5.1.5.2. Étiquetage et logo
- L'étiquetage :
L'étiquetage, ainsi que la publicité ne peuvent faire
référence au mode de production bio que si ces indications
mettent en évidence qu'il s'agit d'un mode de production agricole. Le
produit concerné doit par ailleurs respecter les dispositions du
règlement (CEE) No 2092/91. Ainsi l'étiquetage et la
publicité d'une denrée alimentaire ne peuvent faire
apparaître, dans la dénomination des ventes, une
référence au mode de production bio que lorsque le produit
contient au moins 95% d'ingrédients issus du mode de production bio. Ces
produits peuvent donc contenir jusqu'à 5% d'ingrédients de
production conventionnelle, pour autant qu'il s'agisse des produits non
disponibles tels que certains fruits exotiques par exemple.
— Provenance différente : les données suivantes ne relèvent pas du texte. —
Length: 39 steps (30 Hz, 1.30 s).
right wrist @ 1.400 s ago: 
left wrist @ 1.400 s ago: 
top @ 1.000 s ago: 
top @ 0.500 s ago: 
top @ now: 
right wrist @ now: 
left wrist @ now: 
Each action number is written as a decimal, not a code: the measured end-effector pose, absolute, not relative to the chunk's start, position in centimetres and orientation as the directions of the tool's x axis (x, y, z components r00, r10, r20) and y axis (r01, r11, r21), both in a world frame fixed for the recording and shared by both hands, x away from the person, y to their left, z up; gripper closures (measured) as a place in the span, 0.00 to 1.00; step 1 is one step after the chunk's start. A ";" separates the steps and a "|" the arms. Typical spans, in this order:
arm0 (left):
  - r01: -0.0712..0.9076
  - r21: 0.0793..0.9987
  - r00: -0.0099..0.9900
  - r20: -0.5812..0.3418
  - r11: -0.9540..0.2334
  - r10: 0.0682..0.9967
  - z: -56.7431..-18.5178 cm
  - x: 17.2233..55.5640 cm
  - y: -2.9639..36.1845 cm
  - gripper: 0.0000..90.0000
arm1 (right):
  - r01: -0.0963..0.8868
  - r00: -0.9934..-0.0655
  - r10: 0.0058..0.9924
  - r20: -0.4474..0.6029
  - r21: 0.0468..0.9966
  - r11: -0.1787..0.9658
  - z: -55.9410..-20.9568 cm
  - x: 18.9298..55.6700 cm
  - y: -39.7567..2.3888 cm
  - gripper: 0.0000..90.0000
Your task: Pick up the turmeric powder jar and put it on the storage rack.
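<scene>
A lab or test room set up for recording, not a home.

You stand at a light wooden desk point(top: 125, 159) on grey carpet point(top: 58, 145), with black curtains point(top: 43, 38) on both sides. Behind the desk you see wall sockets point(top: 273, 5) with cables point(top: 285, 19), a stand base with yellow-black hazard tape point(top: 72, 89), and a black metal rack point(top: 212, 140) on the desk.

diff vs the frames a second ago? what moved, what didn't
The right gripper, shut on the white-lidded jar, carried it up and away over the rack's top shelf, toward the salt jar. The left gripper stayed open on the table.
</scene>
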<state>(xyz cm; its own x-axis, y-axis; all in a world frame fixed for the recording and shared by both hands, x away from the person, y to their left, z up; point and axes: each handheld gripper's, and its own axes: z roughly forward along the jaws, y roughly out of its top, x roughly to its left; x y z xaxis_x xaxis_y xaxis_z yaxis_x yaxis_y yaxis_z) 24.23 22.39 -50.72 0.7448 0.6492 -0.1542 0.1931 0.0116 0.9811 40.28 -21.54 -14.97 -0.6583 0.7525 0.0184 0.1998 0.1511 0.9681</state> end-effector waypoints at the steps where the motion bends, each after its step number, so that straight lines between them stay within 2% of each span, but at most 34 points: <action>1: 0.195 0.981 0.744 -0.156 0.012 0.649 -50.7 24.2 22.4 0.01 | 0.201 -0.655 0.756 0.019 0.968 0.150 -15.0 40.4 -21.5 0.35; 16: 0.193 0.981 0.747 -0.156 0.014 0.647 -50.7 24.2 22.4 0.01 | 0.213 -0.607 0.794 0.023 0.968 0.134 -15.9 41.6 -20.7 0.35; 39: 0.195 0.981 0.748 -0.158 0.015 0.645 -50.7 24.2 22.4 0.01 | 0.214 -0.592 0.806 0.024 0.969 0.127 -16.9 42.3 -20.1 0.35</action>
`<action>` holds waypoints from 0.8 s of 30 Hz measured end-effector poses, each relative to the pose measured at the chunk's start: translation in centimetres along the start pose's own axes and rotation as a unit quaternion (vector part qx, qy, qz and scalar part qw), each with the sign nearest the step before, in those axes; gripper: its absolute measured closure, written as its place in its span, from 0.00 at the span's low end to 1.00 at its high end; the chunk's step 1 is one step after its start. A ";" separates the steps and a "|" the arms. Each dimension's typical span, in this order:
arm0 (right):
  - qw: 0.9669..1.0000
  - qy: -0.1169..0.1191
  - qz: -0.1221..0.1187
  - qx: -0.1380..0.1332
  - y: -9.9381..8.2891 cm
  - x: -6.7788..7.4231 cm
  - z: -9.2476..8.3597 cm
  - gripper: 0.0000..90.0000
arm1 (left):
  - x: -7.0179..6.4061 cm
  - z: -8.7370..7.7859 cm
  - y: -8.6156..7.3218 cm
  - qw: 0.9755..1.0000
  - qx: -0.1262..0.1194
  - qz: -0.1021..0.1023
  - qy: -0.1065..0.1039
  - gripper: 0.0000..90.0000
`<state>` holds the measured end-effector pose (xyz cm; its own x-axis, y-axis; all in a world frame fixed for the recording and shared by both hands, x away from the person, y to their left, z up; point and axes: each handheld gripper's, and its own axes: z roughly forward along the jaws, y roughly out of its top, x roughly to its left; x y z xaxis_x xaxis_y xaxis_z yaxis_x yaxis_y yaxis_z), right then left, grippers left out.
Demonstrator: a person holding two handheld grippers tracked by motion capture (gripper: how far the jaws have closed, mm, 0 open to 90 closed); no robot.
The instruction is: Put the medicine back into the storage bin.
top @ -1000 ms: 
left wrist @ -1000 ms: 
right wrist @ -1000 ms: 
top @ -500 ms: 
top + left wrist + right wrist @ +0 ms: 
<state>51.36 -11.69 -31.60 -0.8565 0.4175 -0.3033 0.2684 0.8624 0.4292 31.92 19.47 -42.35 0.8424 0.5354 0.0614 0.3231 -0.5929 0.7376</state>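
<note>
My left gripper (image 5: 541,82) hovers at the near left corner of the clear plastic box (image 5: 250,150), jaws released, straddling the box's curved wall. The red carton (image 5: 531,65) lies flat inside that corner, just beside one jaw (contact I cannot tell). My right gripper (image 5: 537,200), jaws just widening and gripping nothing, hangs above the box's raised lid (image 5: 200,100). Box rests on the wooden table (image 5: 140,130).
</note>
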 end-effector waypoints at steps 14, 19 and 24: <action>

- Le Logo et l'indication de
contrôle :
Un logo spécifique au mode de
production biologique est soumis au régime du contrôle. Le logo
ainsi mis en place n'est pas obligatoire. C'est donc à titre volontaire
que les producteurs peuvent l'utiliser dès lors que leurs produits
remplissent les conditions posées.
5.1.5.3 Libre circulation, inspection et mesures de
contrôle
Tous les produits respectant les dispositions de la
réglementation communautaire relative à l'agriculture biologique
peuvent circuler à travers le monde entier. Compte tenu de l'importance
d'assurer la plus haute crédibilité du secteur, le
règlement a introduit plusieurs mesures relatives à l'inspection
des opérateurs actifs dans le secteur. C'est ainsi que tout
opérateur qui produit doit notifier cette activité à
l'autorité compétente de l'Etat dans lequel cette activité
est exercée. Cette autorité a l'obligation de superviser ces
organismes afin de s'assurer de leurs capacités.